**AIM OF THE TASK:** Output only the lines below that start at the line containing "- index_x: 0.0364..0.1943" and end at the line containing "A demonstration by", with both ends kept.

==== DATA ====

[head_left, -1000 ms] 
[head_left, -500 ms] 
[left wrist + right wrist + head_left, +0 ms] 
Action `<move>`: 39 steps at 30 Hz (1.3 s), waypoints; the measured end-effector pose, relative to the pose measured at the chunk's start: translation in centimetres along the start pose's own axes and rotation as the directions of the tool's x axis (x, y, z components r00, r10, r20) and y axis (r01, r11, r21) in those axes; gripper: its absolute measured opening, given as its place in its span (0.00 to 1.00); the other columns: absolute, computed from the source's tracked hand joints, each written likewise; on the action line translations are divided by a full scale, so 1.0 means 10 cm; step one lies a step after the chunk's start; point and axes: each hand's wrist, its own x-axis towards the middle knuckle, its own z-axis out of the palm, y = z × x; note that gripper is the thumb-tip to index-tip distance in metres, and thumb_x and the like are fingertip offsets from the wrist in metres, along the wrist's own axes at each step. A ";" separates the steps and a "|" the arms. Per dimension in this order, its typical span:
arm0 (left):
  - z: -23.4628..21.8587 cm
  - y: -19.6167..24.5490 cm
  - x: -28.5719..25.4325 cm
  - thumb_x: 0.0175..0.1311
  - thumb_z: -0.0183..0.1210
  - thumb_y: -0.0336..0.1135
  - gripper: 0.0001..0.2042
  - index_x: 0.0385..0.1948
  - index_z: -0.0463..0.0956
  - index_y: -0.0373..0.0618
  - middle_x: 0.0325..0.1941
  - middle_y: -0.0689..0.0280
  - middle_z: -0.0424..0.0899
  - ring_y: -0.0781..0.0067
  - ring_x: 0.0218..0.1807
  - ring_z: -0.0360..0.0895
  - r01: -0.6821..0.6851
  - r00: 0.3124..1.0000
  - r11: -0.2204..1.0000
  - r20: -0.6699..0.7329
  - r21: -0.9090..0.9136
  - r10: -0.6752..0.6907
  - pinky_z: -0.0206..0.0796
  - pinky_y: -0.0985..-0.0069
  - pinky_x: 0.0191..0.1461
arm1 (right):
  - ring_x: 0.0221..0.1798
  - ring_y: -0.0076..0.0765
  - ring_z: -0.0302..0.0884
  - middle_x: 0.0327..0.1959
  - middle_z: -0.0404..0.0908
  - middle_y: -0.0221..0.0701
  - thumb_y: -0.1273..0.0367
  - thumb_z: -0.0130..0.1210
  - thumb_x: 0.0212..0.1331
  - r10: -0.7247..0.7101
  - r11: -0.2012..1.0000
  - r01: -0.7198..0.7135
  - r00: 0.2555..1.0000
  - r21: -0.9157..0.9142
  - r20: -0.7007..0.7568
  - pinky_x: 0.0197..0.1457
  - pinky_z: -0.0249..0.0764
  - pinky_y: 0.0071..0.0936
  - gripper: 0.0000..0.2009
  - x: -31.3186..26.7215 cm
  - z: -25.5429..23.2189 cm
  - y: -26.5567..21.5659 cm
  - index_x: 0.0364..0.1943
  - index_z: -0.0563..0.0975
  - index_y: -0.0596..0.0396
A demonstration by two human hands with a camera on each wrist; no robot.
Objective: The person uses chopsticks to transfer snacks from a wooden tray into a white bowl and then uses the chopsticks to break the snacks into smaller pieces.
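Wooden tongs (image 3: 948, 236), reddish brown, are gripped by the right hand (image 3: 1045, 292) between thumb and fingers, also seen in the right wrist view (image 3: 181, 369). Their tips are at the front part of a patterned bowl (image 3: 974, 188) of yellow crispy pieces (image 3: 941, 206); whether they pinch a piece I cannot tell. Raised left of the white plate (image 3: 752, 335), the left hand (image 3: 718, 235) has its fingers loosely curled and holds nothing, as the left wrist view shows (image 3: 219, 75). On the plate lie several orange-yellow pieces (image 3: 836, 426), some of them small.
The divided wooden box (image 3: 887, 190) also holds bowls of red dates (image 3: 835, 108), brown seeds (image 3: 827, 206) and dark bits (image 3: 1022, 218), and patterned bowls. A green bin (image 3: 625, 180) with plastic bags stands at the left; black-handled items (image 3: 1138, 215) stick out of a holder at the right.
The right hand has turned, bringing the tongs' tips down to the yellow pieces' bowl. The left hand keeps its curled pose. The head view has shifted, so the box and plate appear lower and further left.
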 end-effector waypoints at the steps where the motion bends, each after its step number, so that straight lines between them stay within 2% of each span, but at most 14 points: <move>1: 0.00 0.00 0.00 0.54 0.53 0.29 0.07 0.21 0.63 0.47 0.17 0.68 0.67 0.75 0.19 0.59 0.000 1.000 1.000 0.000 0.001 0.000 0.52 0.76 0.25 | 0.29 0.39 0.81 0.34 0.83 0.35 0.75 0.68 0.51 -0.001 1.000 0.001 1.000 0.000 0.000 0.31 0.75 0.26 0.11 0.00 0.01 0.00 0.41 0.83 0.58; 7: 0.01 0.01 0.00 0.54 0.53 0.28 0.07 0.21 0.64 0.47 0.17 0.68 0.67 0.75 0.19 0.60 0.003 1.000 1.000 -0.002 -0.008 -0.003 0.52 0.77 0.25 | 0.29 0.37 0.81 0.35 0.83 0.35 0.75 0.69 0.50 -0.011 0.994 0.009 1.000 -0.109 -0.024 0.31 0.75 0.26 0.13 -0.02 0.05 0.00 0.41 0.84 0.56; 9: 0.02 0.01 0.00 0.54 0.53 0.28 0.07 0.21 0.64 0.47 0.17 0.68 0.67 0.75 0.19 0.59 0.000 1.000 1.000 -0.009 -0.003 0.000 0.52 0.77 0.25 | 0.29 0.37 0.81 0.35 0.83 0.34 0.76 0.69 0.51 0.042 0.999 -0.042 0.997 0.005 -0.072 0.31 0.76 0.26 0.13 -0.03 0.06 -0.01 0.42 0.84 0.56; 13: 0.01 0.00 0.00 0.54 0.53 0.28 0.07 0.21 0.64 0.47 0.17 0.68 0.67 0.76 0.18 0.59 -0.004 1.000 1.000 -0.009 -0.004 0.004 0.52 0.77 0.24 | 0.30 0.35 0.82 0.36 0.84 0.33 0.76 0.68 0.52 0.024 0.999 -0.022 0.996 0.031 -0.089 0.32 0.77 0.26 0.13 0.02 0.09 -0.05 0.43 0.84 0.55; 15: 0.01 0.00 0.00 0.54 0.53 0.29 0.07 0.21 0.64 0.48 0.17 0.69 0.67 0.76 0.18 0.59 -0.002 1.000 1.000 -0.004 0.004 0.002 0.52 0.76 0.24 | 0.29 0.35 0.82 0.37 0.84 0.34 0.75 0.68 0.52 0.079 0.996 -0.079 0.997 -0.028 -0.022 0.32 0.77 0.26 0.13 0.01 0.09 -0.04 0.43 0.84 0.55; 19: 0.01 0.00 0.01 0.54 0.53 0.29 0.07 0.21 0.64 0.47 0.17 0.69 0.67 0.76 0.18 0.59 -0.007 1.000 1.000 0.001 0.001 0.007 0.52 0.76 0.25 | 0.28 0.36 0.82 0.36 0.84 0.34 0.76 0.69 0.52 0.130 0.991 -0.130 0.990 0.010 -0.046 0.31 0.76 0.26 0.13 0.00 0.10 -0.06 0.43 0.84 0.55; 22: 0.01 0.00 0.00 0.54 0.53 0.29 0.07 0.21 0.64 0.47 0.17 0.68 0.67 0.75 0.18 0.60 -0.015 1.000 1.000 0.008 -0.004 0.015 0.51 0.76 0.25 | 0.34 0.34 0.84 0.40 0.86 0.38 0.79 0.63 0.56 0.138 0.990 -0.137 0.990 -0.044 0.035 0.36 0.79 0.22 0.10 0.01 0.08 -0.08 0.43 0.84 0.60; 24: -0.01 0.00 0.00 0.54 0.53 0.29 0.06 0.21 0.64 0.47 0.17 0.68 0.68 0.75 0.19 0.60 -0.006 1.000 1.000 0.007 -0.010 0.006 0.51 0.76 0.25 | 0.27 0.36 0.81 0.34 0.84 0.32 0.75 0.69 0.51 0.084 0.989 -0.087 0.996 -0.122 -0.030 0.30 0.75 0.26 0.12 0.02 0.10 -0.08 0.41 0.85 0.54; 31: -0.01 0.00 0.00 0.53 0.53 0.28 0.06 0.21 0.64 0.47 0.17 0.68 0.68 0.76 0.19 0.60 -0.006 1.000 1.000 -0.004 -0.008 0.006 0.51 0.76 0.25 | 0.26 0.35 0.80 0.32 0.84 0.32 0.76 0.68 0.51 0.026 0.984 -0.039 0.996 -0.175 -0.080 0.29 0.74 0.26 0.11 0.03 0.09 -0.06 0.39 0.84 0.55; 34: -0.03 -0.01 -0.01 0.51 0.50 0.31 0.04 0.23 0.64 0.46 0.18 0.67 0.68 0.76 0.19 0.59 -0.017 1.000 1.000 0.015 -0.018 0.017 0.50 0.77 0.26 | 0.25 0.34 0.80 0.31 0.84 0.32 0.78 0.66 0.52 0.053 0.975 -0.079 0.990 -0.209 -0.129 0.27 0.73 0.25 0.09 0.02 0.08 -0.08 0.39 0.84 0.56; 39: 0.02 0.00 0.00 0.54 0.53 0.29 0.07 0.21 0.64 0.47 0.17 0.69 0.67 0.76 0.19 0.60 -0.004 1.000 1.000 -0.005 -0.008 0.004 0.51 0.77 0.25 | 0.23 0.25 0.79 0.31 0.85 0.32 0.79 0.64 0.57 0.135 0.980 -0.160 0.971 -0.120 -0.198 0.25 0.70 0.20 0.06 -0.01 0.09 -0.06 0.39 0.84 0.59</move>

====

**ANSWER FOR THIS EXERCISE:**
  - index_x: 0.0364..0.1943
  - index_z: -0.0563..0.0975
  - index_y: -0.0596..0.0396
A demonstration by two human hands with a camera on each wrist; no robot.

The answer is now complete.